┌──
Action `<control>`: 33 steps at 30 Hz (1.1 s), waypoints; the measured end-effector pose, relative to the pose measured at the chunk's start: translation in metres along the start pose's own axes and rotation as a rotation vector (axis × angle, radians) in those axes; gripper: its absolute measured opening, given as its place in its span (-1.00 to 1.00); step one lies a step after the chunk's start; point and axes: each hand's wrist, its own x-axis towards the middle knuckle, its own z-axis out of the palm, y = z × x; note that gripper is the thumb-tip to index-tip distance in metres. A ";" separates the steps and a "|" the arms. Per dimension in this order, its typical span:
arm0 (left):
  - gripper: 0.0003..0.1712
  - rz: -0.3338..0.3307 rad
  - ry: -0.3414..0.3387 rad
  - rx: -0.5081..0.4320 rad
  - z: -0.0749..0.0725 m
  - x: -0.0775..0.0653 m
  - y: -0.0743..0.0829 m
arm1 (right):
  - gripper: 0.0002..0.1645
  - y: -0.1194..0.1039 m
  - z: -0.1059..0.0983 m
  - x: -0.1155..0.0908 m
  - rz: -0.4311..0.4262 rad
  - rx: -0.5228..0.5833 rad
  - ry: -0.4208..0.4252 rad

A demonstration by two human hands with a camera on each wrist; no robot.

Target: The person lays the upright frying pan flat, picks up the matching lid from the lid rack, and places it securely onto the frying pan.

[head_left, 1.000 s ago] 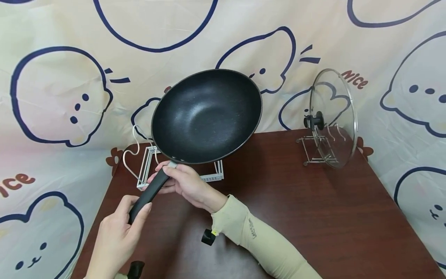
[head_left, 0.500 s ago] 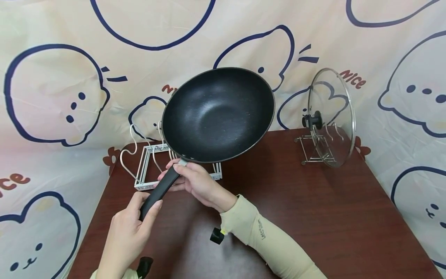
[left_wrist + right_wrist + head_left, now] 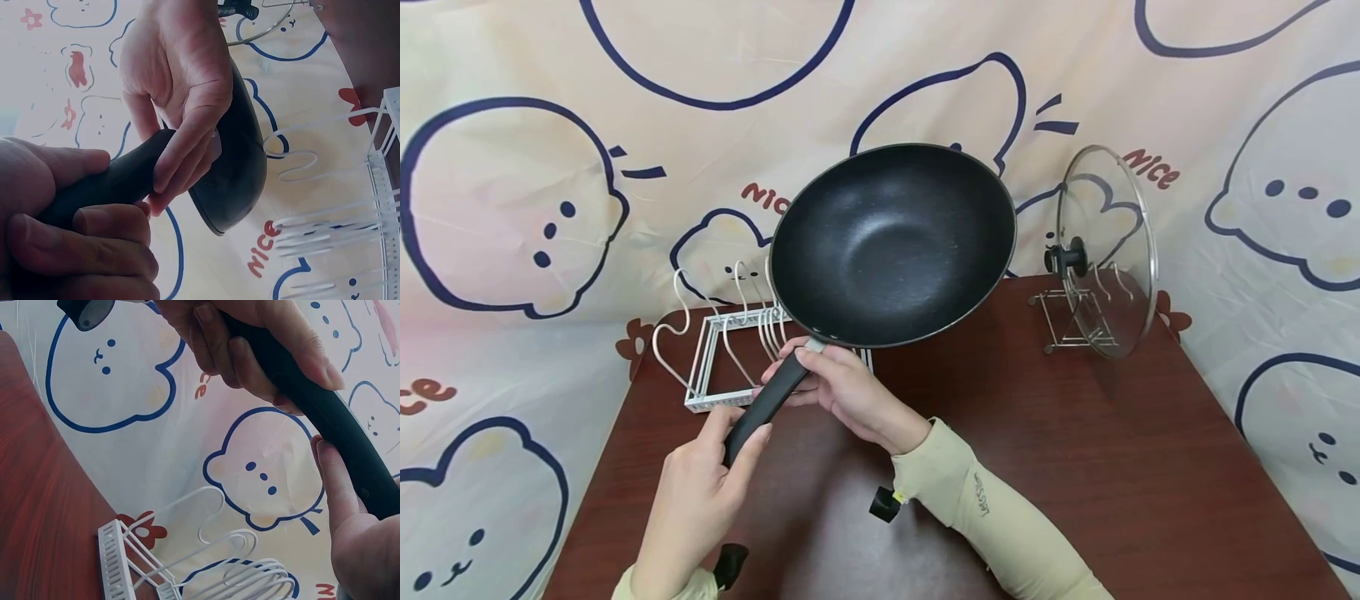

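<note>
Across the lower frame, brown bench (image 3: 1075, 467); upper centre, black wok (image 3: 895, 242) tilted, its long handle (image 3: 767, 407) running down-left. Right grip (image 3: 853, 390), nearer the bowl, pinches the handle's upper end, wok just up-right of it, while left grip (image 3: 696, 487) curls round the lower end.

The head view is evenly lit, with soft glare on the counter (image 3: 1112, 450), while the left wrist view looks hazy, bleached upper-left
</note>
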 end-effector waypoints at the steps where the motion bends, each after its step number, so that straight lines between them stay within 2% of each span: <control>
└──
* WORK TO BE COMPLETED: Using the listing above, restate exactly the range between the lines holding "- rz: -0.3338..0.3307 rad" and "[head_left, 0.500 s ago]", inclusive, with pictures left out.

* ANSWER SECTION:
  - rz: -0.3338..0.3307 rad
  - ry: -0.3414..0.3387 rad
  - rx: -0.5081..0.4320 rad
  - z: -0.0749..0.0725 m
  - x: -0.0775..0.0653 m
  - y: -0.0743..0.0829 m
arm1 (right):
  - gripper: 0.0002..0.1645
  - y: -0.1194..0.1039 m
  - z: -0.1059..0.0983 m
  - x: -0.1155..0.0908 m
  - rz: -0.4311..0.4262 rad
  - rx: -0.5228..0.5833 rad
  - ry: -0.4208..0.4252 rad

A demonstration by two human hands with a camera on each wrist; no robot.

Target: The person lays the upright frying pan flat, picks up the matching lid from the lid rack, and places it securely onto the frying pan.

[head_left, 1.000 s ago] 
[head_left, 0.500 s ago] 

This response is now finished.